I met him on a Tuesday. After a week of communicating through a dating app, we decided to meet face-to-face. I surprised myself by not being as nervous about it as I thought I’d be, but after what I’d been through, not much could hurt me anymore.
We met at a local restaurant for nachos, and my first glimpse of him coming toward me made me laugh. He was wearing jeans, a black t-shirt, a black leather jacket, and black boots. I was wearing jeans, a black & grey t-shirt, a black leather jacket, and black boots. As he approached me with a huge, dimpled smile on his face, I smiled and said, “I see you got the wardrobe memo.” He laughed and kissed my cheek, and I immediately felt at ease.
We spent the next few hours getting to know one another. He was smart. He was funny. He was easy to talk to. He had a smile that lit up his whole face and made his eyes sparkle. I soon came to realize that this was a Tuesday that was going to change my life.
For the next two years, we decided to make Tuesdays our mid-week date night. We are both the primary caregivers for our kids, and we live about 20 minutes from each other, so seeing each other every day isn’t an option. Holding those Tuesdays sacred to build our relationship was important. I would sit in rush hour traffic for an hour to get to him one week, and he would come to me after driving all over Seattle for work the next.

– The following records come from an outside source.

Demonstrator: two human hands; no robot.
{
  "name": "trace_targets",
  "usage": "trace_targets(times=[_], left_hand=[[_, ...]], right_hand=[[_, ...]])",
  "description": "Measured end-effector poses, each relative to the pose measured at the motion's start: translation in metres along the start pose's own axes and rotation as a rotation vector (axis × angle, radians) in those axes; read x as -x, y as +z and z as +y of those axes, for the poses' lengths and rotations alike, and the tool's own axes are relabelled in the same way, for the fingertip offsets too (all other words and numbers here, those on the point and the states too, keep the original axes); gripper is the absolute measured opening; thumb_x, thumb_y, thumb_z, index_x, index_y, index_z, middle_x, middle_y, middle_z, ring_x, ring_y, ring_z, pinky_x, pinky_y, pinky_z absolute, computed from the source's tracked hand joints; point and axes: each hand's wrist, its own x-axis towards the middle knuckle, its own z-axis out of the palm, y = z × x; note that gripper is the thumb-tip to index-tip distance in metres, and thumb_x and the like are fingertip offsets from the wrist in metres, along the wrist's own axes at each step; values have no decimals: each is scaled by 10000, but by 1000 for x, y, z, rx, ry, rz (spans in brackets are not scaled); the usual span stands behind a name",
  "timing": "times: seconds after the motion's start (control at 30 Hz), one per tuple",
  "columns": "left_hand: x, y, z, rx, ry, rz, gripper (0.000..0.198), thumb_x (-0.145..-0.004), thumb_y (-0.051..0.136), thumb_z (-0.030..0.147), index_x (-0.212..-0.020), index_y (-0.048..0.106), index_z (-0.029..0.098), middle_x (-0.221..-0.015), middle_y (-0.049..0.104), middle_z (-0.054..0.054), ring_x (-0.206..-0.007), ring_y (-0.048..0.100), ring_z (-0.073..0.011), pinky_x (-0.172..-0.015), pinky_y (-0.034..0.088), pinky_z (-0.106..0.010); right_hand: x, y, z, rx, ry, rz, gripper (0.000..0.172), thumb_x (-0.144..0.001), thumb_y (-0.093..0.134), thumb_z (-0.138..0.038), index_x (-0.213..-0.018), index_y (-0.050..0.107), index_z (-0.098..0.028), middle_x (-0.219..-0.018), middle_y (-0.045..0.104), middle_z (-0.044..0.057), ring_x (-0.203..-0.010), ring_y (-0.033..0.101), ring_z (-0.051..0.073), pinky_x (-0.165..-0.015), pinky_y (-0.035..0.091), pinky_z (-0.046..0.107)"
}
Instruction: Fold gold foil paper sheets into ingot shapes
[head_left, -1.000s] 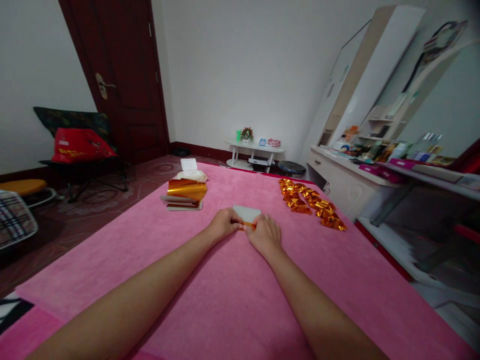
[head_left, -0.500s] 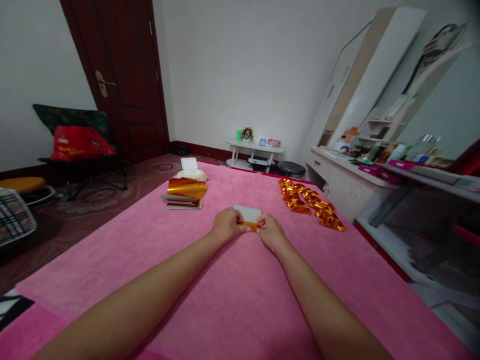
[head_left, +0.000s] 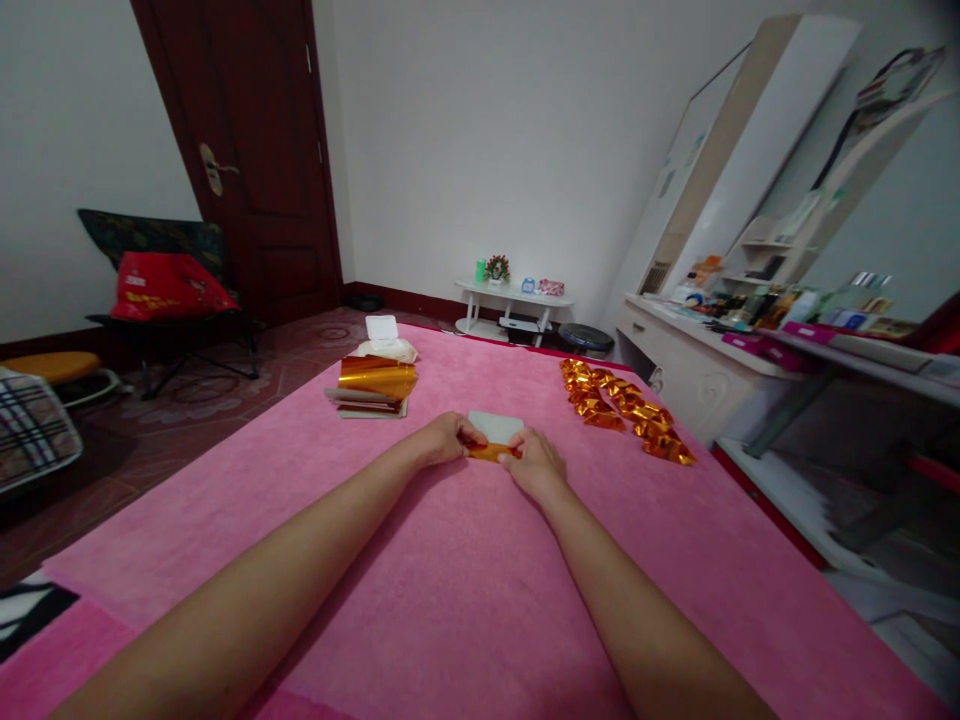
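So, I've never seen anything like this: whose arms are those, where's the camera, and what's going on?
No robot here: these are a person's bare arms, and every picture comes from one camera on that person's head. The left hand and right hand pinch a partly folded gold-and-grey foil paper over a pink cloth. To the left sits a stack of foil sheets, with what looks like a wipes pack behind; to the right, folded gold foil pieces.
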Motion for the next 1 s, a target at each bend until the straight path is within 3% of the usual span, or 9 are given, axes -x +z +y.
trace_targets(times=[0.13,0.3,0.4,0.47,0.53,0.67,0.83,0.93,1.0], left_hand=[[-2,-2,-10,-20,-9,-16,417,-591,490,-4,-905,735,119,-878,713,-47,-761,638,-137,-697,495,-207],[-2,-7,-7,-104,-48,-9,322,-632,548,66,-881,738,136,-867,708,-36,-725,630,-134,-640,473,-191],[0,-2,4,-205,-89,48,214,-704,605,286,-771,734,129,-729,682,-39,-630,603,-150,-562,441,-216],[3,7,13,-291,-117,126,385,-759,545,467,-701,708,123,-647,645,-56,-597,584,-174,-548,421,-250],[7,20,22,-385,-125,233,438,-778,507,530,-728,682,132,-714,645,-82,-673,590,-207,-616,425,-290],[13,38,32,-540,-102,367,323,-797,537,448,-846,638,145,-962,612,-141,-945,554,-276,-788,399,-355],[13,30,24,-614,-58,317,90,-799,547,223,-826,615,172,-908,603,-82,-879,572,-205,-749,407,-290],[12,24,19,-624,-39,289,139,-763,527,98,-830,615,182,-894,604,-53,-845,578,-167,-719,410,-249],[12,25,19,-627,-34,297,140,-781,511,103,-839,613,179,-890,606,-55,-848,579,-166,-725,411,-249]], right_hand=[[-5,-2,8,-53,10,-50,234,-606,593,-62,-794,581,-201,-765,619,-1,-694,578,143,-597,395,225],[-9,-6,12,-55,13,-74,242,-614,517,-23,-780,587,-185,-739,639,3,-651,581,133,-554,385,205],[-8,-7,6,-1,22,-70,198,-665,513,-65,-795,593,-191,-744,647,10,-677,588,145,-583,393,220],[-4,-8,-1,60,28,-54,133,-715,522,-129,-804,593,-199,-790,651,27,-730,593,166,-627,401,248],[3,-7,-10,132,26,-25,87,-761,535,-228,-823,589,-201,-881,648,61,-832,590,201,-698,404,290],[16,-4,-24,250,1,34,206,-800,541,-336,-936,566,-184,-1044,604,136,-1029,528,265,-834,367,362],[16,-9,-19,300,-23,11,238,-795,495,-113,-1016,537,-190,-1053,614,104,-996,555,230,-790,383,320],[15,-12,-16,312,-29,12,276,-790,444,-46,-1004,537,-192,-1027,625,91,-974,571,214,-781,385,308],[15,-11,-18,322,-22,24,220,-818,434,-85,-981,544,-185,-1010,628,103,-956,578,222,-773,389,318]])
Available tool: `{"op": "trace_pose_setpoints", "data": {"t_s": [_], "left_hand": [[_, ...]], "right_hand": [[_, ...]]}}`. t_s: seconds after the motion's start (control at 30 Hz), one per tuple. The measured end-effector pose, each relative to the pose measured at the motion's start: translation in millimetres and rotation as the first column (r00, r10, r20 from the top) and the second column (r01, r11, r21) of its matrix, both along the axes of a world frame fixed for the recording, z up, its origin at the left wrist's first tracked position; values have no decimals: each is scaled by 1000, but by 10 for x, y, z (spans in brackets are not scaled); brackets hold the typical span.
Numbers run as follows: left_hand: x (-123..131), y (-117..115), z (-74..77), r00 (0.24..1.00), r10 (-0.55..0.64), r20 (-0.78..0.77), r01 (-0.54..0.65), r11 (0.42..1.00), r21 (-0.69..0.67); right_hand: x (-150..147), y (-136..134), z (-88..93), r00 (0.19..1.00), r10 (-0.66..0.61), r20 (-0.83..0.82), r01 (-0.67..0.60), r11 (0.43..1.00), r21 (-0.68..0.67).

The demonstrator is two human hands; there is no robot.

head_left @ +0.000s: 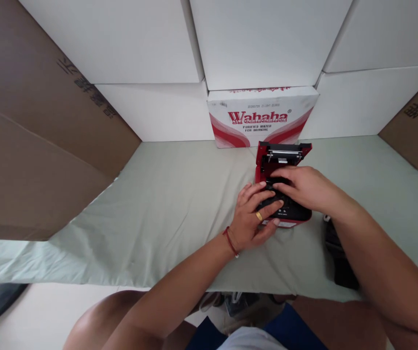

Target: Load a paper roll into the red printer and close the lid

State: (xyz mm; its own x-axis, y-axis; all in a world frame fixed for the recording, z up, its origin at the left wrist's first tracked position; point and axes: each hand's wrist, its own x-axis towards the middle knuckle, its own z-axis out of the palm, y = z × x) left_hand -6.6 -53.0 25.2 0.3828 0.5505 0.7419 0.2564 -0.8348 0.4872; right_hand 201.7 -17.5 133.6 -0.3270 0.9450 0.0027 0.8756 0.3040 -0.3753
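A small red and black label printer (296, 213) stands on the cloth with its lid (285, 149) raised, showing a silver bar and roller inside. My left hand (254, 214), with a gold ring and a red wrist cord, lies over the printer's left front. Its fingers are stretched and spread across the black top, the thumb at the front edge. From the right, my right hand (300, 187) reaches into the compartment under the lid. Its thumb and forefinger are apart, while its other fingers are hidden. Nothing held shows in either hand.
A Wahaha water carton (260, 121) stands behind the printer, against stacked white boxes (165, 112). Brown cardboard (48, 146) walls the left side, with another brown panel (416, 121) at right. A black object (340, 262) lies under my right forearm on the pale green cloth (150, 209).
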Motion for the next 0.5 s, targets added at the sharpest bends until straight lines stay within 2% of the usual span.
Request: {"op": "trace_pose_setpoints", "data": {"t_s": [0.03,0.07,0.1,0.13,0.17,0.2,0.23,0.27,0.37,0.43,0.5], "left_hand": [[12,0,-11,999,29,-26,-28,998,60],[22,-1,-21,998,58,-40,-53,992,116],[31,-3,-30,996,82,-46,-74,984,164],[38,-8,-35,994,99,-45,-88,975,202],[45,-14,-36,993,108,-40,-96,968,231],[51,-21,-34,993,111,-34,-99,962,254],[57,-27,-30,993,113,-29,-101,956,274],[62,-33,-25,993,116,-26,-103,951,291],[70,-45,-9,990,138,-25,-122,938,325],[67,-51,-1,987,157,-31,-137,931,338],[62,-61,7,984,174,-37,-151,928,340]], "right_hand": [[53,-53,31,988,10,-154,-7,1000,21],[108,-99,61,952,-22,-304,48,996,77],[163,-128,84,897,-82,-435,164,974,154],[217,-135,96,833,-140,-535,309,920,239],[268,-120,93,777,-178,-603,437,842,315],[312,-83,76,745,-190,-639,513,775,369],[349,-31,46,738,-183,-650,533,748,394],[377,27,5,747,-168,-643,509,767,391],[395,137,-126,793,-107,-600,364,872,327],[372,92,-188,810,-73,-582,323,883,339],[348,-42,-228,823,-38,-567,313,863,396]]}}
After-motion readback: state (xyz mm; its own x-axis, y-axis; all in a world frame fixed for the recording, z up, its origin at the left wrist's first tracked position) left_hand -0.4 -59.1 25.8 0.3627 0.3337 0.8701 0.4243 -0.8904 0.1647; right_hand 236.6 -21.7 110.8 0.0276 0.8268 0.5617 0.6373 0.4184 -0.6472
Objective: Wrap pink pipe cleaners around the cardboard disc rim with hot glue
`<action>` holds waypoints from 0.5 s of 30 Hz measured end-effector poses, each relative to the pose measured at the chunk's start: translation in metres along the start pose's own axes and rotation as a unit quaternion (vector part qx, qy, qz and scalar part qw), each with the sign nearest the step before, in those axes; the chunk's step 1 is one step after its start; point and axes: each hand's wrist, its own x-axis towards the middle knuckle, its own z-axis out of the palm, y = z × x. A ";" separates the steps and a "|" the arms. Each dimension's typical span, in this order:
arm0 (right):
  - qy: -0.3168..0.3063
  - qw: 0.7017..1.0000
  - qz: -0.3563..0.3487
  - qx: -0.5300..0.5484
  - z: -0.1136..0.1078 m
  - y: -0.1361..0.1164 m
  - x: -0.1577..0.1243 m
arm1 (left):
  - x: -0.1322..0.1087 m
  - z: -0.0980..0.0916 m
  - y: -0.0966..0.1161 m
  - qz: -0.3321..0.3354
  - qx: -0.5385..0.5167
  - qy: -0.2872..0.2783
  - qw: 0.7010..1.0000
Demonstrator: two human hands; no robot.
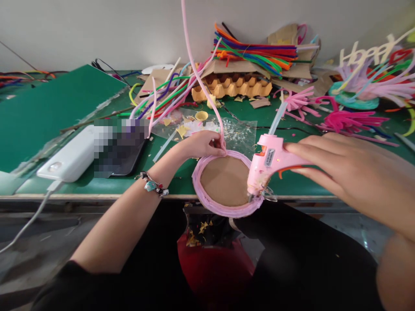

One Tuesday, in particular, I had had a really rough day. I got to his house, and he said, “C’mon. I’m taking you somewhere.” We hopped on his motorcycle, and as I held onto him, my sadness started to fade. That sweet, sweet man – knowing how much the water soothes me – drove me right down to the waters edge where the sun was setting. As we stood on the shore, his arms wrapped around me, I felt my worries slip away, and let the peace of the moment overwhelm me.
So Tuesdays have become part of our story – the part that we made sure to happen every week as we got to know each other, no matter how tired we were or how inconvenient it might have been. Every Tuesday morning, I would wake up with a smile, knowing I’d get to see him at the end of another busy day, and it sustained me.
Our date night has changed with our life’s circumstances, but we still make that time for one another. At some point, when the time is right, our lives will fully blend. And on those future Tuesdays, I will wake with a smile – and see his dimpled smile beaming back at me.